WP10a
Practice - Creating Two Equations
TRY TO ANSWER IN TWO AND A HALF MINUTES.
QUESTIONS
QUESTIONS
1. Two basketball players, A and B, score half the team's total of 80 points. A scores 6 more points than B. How many points does each one score?
2. The number of men in a class is one less than three times the number of women. There are 40 people in the class. How many are men, and how many are women?
3. Employees A and B earn $4680 per month together. A earns $520 more than B. How much does A earn?
4. A roll of quarters is worth $25. A roll of dimes is worth $5. You have 11 rolls, which are worth $90. How many rolls of each kind do you have?
5. Three people A, B and C work with you. A has worked with you 8 years longer than B. B has worked with you half as long as C. C has worked with you for 10 years. How many years has A worked with you?
6. You are in sales. Your monthly quota is $10,000. During the first week of a particular month, your sales are $2000. During the second week, your sales are twice that. How much do you have to sell during the rest of the month to meet your quota?

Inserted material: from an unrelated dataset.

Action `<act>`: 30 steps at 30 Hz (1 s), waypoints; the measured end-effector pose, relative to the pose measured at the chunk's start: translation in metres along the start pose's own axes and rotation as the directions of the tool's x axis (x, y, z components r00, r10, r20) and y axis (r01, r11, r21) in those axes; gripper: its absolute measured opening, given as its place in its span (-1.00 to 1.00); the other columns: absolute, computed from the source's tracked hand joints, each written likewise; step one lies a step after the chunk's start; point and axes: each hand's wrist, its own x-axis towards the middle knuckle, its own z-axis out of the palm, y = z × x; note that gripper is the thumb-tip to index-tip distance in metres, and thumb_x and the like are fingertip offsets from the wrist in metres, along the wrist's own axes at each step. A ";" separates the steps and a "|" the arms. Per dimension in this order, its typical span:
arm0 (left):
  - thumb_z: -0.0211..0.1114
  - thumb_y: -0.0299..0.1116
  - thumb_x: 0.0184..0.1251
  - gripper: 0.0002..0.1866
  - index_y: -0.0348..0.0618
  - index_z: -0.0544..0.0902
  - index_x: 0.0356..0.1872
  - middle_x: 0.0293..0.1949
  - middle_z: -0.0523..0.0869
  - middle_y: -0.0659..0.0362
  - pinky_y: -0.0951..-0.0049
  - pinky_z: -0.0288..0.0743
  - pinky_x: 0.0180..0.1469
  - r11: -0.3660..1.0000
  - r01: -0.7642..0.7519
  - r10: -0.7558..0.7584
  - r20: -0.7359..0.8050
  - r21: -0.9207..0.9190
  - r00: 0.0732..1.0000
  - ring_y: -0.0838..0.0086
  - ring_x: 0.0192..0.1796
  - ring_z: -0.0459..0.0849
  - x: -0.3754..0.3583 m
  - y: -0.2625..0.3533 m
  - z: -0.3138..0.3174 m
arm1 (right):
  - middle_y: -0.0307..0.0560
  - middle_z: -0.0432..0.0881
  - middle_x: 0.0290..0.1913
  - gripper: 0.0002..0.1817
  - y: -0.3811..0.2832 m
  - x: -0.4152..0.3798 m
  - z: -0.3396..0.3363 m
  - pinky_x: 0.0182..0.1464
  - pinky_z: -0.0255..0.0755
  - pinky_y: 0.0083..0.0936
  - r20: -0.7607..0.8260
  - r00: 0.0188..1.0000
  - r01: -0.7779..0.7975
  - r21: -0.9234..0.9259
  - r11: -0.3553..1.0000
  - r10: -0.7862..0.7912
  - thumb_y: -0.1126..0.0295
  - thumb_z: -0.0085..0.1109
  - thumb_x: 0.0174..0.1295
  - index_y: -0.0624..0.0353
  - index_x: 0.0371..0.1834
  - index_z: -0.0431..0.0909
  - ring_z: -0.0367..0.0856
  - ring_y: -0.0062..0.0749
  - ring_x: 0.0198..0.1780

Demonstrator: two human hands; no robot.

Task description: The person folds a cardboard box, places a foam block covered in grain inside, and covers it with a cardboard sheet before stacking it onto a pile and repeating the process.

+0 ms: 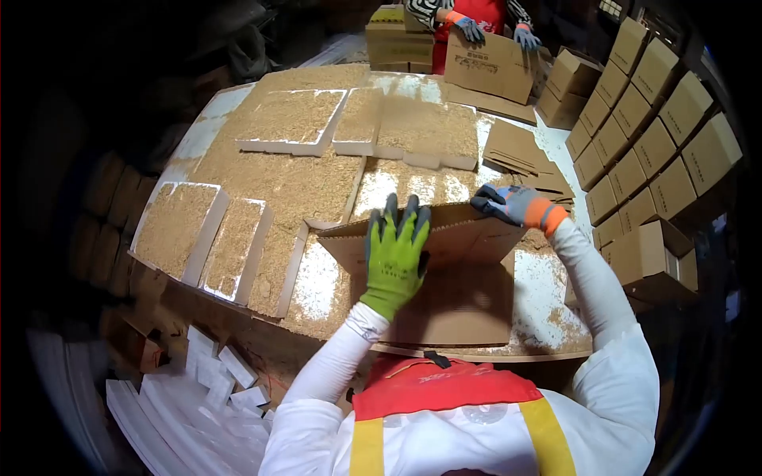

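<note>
A flat brown cardboard box (452, 293) lies half folded on the table in front of me. My left hand (395, 255), in a green glove, presses flat on its raised flap with fingers hooked over the top edge. My right hand (517, 206), in a blue and orange glove, grips the far right corner of the same flap. The flap stands tilted up from the rest of the cardboard.
Sawdust covers the table (286, 178), with white foam trays (292, 119) full of it at the left and back. Flat cardboard blanks (516, 151) lie behind. Assembled boxes (643, 135) are stacked at right. Another person's gloved hands (492, 32) hold a box at the far end.
</note>
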 end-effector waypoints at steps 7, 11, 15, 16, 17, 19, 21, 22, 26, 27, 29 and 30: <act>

7. A rectangle's area is 16 and its length is four times its width. What is its width?
ANSWERS
1. The first equation is A + B = 80/2 = 40. The second equation is A = B + 6. Substitute the second equation into the first to get B + 6 + B = 40. So 2B = 40 - 6 = 34, so B = 17 points and A = 23 points. To check, see that 17 + 23 = 40 and that 23 - 17 = 6.

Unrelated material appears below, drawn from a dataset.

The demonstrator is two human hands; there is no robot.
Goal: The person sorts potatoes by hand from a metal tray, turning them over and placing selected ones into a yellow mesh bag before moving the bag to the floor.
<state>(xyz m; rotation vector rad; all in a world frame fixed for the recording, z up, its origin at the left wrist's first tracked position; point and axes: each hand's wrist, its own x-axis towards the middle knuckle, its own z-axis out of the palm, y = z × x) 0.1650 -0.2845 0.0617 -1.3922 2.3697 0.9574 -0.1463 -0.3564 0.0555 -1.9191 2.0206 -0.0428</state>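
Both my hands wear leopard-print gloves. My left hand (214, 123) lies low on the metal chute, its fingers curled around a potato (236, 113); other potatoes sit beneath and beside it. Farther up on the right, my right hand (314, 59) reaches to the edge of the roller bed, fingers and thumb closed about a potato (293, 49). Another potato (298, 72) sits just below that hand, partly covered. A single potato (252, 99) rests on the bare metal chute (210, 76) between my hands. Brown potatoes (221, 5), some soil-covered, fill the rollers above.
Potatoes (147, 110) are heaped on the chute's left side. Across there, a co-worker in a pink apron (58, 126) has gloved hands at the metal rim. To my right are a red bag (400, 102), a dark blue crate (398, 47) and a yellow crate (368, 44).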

2. Let m equal the number of men, and w equal the number of women. So m plus w equals 39 (the first equation) and m equals 3w minus 1 (the second equation. Solve the two equations (with two unknowns) by substitution. w = 39 - m. So m = 3(39 - m) -1. m= (117 - 3m) - 1 = 116 - 4m. So 3m = 116, and m = 29. Therefore w = 10. 20 men and 10 women.
3. Let a = the monthly salary of A and let b = the monthly salary of b. We know that a + b = $4680. We also know that a = b + $520. Therefore b = a - $520. Substitute this into the first equation to get a + (a - $520) = $4680, so 2a - $520 = $4680, 2a = $4680 + $520 = $5200, so a = $5200/2 = $2600. Check to be sure that b = $2600 - $520 = $2080, and that $2600 + $2080 = $4680.
4. Let q = the number of rolls of quarters, and let d = the number of rolls of dimes. You know that q + d = 11. You also know that 25q + 5d = 90. Solve by substitution, putting d = 11 - q into the second equation. The answer is that you have 9 rolls of quarters and 2 rolls of dimes.
5. Set up two equations: A = B + 8 and B = C/2. You know that C = 10, so B = C/2 = 5. Substitute B into the first equation to get A = 5 + 8 = 13. A has worked with you for 13 years.
6. Let q be your monthly quota. Let a be your sales in the first week Let b be your sales in the second week. Let d be the difference you have to sell during the rest of the month. You know that d = q - a - b. You know that b = 2a = $4000. Substitute this value for b, $4000, into the first equation to get d = $10,000 - $2000 - $4000 = $6000.
7. A = LW = 16. L = 4W. Substituting the second equation into the first gives A = 4W². Therefore W² = 4 and W=2.